Segundo Luz, esse aumento na inflação está relacionado, entre outros fatores, com as medidas adotadas pelo governo federal no enfrentamento à pandemia.
— Nós aumentamos barbaramente a base monetária. E o que é a inflação? É uma doença do sistema monetário. E como eu a controlo? Enxugando a base monetária. E como se faz isso? Aumentando a taxa Selic. Quando a pandemia vem, nós estamos com uma Selic de 2%, baixíssima. Podemos dizer que a pandemia nos pegou com a imunidade baixa, fazendo uma analogia com a doença — explica.
Luz pondera que muito dinheiro foi posto na economia no primeiro ano da pandemia, em um curtíssimo espaço de tempo, sem que as cadeias conseguissem abastecer com oferta aquela demanda.
— Eu não estou criticando o governo. Assim como tomar um remédio, tem seus efeitos colaterais. O que estamos vivendo hoje são os efeitos colaterais dessas medidas que garantiram que a economia não colapsasse. E isso não é uma situação apenas do Brasil, mas mundial — avalia.

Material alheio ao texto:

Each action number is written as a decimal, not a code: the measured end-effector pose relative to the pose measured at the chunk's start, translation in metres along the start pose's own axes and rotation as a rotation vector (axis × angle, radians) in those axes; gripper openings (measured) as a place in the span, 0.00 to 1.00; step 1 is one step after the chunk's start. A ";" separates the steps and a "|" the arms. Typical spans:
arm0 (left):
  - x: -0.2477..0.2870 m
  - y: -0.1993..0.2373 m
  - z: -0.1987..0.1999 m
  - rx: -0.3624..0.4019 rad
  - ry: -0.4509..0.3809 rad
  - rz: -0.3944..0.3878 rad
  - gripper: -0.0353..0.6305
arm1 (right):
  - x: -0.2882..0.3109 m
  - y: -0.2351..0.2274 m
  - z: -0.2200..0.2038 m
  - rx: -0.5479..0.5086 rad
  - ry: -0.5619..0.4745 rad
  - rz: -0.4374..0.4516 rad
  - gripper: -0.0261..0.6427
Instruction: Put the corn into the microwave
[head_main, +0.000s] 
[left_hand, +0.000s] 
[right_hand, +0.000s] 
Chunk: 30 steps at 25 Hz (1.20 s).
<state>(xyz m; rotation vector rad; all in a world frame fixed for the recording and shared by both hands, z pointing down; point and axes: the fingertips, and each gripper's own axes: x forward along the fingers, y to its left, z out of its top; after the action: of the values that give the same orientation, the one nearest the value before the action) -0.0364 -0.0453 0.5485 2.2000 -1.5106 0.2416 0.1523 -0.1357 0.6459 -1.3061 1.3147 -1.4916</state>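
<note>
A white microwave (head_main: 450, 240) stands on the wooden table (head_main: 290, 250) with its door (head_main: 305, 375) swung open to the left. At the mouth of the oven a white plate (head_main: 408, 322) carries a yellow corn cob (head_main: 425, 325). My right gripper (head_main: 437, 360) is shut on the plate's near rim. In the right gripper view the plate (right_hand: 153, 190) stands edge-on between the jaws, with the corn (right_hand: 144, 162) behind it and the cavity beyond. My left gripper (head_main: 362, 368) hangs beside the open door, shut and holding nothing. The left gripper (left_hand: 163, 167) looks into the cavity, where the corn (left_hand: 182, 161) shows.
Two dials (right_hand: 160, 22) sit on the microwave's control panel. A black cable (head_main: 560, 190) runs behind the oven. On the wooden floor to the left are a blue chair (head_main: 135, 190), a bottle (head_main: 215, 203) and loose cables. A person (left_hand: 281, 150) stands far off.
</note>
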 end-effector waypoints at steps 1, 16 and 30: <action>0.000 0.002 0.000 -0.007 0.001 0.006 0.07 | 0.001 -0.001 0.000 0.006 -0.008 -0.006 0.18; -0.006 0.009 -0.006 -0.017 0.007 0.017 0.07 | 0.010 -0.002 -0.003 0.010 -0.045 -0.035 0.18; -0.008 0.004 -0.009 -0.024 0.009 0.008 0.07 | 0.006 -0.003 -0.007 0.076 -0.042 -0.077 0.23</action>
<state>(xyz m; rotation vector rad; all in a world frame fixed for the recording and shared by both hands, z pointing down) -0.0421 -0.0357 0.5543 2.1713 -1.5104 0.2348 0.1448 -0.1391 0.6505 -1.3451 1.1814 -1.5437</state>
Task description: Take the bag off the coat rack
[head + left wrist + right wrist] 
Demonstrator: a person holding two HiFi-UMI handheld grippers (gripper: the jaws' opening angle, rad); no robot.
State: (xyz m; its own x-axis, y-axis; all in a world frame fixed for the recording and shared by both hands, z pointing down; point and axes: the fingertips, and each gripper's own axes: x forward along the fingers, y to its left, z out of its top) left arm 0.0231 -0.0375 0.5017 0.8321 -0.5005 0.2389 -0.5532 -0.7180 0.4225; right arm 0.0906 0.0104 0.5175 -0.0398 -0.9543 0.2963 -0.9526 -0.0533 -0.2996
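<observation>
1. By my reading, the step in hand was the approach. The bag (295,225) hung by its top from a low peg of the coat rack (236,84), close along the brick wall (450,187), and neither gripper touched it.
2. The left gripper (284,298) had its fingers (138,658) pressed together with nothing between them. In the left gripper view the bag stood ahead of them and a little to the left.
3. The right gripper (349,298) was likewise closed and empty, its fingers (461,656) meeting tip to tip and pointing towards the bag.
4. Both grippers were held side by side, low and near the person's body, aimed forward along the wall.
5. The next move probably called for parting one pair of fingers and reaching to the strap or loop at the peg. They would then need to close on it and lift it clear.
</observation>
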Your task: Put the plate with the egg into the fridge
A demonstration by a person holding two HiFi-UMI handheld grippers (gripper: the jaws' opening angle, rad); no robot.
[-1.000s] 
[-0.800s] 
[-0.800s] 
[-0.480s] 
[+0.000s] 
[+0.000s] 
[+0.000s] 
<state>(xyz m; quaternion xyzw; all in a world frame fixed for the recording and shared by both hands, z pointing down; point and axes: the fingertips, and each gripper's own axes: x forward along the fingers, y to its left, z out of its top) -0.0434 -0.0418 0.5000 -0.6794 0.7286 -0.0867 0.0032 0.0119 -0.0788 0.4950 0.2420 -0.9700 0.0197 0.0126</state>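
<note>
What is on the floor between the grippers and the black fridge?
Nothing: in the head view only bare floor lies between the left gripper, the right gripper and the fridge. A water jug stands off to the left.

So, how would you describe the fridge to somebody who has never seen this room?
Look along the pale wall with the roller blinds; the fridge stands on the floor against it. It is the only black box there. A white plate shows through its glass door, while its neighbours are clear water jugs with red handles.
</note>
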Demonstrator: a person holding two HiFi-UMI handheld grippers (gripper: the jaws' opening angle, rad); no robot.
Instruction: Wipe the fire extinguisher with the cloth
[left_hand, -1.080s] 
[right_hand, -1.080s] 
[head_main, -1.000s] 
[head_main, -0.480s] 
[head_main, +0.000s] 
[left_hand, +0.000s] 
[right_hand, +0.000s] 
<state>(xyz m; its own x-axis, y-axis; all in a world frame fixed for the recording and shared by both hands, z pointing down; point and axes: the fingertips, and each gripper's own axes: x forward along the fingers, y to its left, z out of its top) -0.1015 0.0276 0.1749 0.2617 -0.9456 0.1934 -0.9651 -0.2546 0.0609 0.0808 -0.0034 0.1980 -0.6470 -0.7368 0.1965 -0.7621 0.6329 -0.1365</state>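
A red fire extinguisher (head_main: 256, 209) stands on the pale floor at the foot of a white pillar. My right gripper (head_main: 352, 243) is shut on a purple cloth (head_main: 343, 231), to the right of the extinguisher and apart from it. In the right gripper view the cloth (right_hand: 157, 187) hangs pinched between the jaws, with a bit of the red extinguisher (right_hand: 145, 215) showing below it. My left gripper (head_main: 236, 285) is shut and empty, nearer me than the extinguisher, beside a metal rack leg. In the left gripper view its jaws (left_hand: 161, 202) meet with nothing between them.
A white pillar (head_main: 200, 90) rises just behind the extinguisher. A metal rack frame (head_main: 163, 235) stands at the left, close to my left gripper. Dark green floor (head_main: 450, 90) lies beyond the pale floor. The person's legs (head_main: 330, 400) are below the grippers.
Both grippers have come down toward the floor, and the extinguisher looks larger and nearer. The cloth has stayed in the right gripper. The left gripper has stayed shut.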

Além disso, o aumento na taxa de câmbio, dos combustíveis e da energia elétrica contribuíram para esse aumento. Tanto Luz quanto Daniela Sandi, do Dieese, e Antônio Cesa Longo, da Agas, são categóricos em afirmar que os preços dos alimentos não voltarão ao patamar pré-pandemia.
Prato saudável mesmo com aumento
Para manter uma alimentação saudável sem pesar tanto no orçamento, a dica é usar as leguminosas no lugar da proteína. Segundo a nutricionista Jordana Führ, mestre em introdução alimentar, o feijão, a lentilha e grãos mais nutritivos, como quinoa e grão de bico, podem ser usados.
— Mas os alimentos vegetais não atendem às nossas necessidades diárias de vitamina B12. Por conta disso, além de consumir os grãos, consumir de vez em quando vísceras, que são cortes mais acessíveis, peixes frescos ou mesmo os enlatados, como atum e sardinha — sugere.
Outra dica para economizar no súper é escolher os alimentos da safra.
—Já que vamos gastar um pouco mais na fonte de proteína, conseguimos reduzir os custos nas frutas e verduras optando pelas que são da estação.